I'm reading inverse function theorem (IVT) at page 306 of Amann's Analysis I, i.e.,
Amann's IVT: Let $X$ be an open subset of $\mathbb{K} \in \{\mathbb{C}, \mathbb{R}\}, f: X \rightarrow \mathbb{K}$, and $Y:=f(X)$. Let $f$ be injective and consider the inverse $f^{-1}: Y \rightarrow X$ of $f$. Suppose that $f$ is differentiable at $a \in X$, and $f^{-1}$ is continuous at $b:=f(a) \in Y$. Then $f^{-1}$ is differentiable at $b$ if and only if $f^{\prime}(a) \neq 0$. In this case, $\left(f^{-1}\right)^{\prime}(b)=1 / f^{\prime}(a)$.
This version does not require $f'$ to be continuous, which distinguishes itself from the standard version. Moreover, a continuous bijection $f:\mathbb C \to Y \subset\mathbb C$ is a homeomorphism by invariance of domain theorem. So Amann's IVT is indeed powerful.

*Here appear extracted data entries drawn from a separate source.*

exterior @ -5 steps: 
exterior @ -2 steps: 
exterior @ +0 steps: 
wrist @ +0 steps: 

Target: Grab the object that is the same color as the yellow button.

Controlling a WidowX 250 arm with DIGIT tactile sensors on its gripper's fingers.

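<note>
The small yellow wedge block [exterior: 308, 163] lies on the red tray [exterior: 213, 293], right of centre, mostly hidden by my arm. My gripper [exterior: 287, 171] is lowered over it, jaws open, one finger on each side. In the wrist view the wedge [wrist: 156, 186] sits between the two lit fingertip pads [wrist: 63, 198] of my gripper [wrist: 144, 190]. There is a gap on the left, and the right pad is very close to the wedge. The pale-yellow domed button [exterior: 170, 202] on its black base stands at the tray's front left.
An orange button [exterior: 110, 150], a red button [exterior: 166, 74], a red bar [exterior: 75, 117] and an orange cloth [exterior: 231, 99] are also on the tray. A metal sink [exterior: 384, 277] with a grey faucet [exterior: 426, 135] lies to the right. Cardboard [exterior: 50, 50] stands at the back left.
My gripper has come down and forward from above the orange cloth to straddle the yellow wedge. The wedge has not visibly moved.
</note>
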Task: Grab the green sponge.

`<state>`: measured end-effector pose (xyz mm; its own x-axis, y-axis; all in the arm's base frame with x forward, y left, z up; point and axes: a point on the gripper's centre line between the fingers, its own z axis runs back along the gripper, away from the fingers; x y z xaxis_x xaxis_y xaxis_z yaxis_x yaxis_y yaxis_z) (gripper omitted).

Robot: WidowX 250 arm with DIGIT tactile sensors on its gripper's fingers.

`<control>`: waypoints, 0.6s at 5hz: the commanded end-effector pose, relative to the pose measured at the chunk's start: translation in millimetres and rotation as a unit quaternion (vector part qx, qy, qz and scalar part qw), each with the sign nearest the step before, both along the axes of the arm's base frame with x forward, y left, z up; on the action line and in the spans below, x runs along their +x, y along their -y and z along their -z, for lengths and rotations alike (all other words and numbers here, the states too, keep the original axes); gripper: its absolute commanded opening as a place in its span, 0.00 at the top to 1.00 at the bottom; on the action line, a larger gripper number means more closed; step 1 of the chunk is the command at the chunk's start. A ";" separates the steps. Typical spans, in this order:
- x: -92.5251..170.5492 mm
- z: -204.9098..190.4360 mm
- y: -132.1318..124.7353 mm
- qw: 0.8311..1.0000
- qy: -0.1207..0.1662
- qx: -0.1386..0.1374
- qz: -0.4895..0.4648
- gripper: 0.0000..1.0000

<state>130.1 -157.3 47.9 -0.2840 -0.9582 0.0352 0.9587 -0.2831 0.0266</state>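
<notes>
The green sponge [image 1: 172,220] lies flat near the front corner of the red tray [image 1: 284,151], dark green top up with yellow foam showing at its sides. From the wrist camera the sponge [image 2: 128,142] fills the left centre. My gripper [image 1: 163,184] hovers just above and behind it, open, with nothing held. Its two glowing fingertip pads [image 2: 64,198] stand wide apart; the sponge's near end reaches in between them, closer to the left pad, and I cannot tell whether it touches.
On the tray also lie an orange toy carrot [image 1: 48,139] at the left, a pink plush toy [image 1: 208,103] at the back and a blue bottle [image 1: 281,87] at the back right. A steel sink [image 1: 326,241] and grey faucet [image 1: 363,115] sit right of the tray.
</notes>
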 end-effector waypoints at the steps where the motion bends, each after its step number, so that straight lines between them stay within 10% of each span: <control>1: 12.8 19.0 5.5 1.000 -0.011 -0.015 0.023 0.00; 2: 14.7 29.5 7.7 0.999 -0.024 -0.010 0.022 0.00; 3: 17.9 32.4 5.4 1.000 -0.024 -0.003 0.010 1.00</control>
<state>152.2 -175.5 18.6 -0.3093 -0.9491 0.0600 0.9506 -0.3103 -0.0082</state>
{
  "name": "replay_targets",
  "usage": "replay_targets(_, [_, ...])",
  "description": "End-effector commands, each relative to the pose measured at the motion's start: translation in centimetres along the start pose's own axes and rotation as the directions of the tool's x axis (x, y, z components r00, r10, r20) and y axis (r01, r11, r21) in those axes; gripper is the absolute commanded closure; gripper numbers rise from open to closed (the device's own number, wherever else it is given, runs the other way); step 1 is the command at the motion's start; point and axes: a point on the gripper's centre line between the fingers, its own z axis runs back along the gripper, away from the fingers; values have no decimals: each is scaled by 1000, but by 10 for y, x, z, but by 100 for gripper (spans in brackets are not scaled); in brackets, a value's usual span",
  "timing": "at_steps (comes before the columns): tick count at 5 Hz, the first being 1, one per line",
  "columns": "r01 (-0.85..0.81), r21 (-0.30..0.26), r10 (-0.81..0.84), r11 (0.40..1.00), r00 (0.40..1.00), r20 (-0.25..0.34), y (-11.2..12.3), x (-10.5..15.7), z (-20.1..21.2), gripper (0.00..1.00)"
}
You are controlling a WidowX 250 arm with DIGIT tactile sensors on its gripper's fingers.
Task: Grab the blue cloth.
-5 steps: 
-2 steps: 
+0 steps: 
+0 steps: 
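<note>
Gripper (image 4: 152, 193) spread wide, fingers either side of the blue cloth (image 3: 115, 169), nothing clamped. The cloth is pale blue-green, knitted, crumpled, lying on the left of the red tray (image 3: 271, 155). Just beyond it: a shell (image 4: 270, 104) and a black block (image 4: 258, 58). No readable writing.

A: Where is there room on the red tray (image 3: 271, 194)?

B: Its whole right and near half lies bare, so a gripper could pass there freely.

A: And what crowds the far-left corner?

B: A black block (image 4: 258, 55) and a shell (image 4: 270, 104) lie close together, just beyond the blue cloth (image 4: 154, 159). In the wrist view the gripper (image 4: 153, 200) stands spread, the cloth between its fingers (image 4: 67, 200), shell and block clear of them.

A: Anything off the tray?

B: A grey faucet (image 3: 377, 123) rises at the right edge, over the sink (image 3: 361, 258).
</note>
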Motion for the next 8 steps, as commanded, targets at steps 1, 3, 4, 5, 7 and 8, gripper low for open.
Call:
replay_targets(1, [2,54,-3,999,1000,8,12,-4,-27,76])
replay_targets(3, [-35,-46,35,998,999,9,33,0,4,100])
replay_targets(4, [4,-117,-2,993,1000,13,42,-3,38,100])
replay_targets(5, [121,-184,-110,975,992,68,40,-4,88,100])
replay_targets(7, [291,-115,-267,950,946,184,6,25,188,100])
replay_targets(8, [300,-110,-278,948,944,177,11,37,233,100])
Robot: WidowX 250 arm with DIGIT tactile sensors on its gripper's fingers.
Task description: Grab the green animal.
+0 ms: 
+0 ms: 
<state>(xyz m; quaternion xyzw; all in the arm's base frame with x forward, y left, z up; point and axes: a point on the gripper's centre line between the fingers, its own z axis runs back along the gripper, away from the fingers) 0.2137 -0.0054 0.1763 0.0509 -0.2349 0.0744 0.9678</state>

I would like to ask if Amann's version can be extended to multivariate setting, i.e.,
Let $X$ be an open subset of $\mathbb{K}^n$ where $\mathbb{K} \in \{\mathbb{C}, \mathbb{R}\}, f: X \rightarrow \mathbb{K}^n$, and $Y:=f(X)$. Let $f$ be injective and consider the inverse $f^{-1}: Y \rightarrow X$ of $f$. Suppose that $f$ is differentiable at $a \in X$, and $f^{-1}$ is continuous at $b:=f(a) \in Y$. Then $f^{-1}$ is differentiable at $b$ if and only if $f^{\prime}(a)$ is invertible. In this case, $\left(f^{-1}\right)^{\prime}(b)=[f^{\prime}(a)]^{-1}$.
Thank you so much for your help!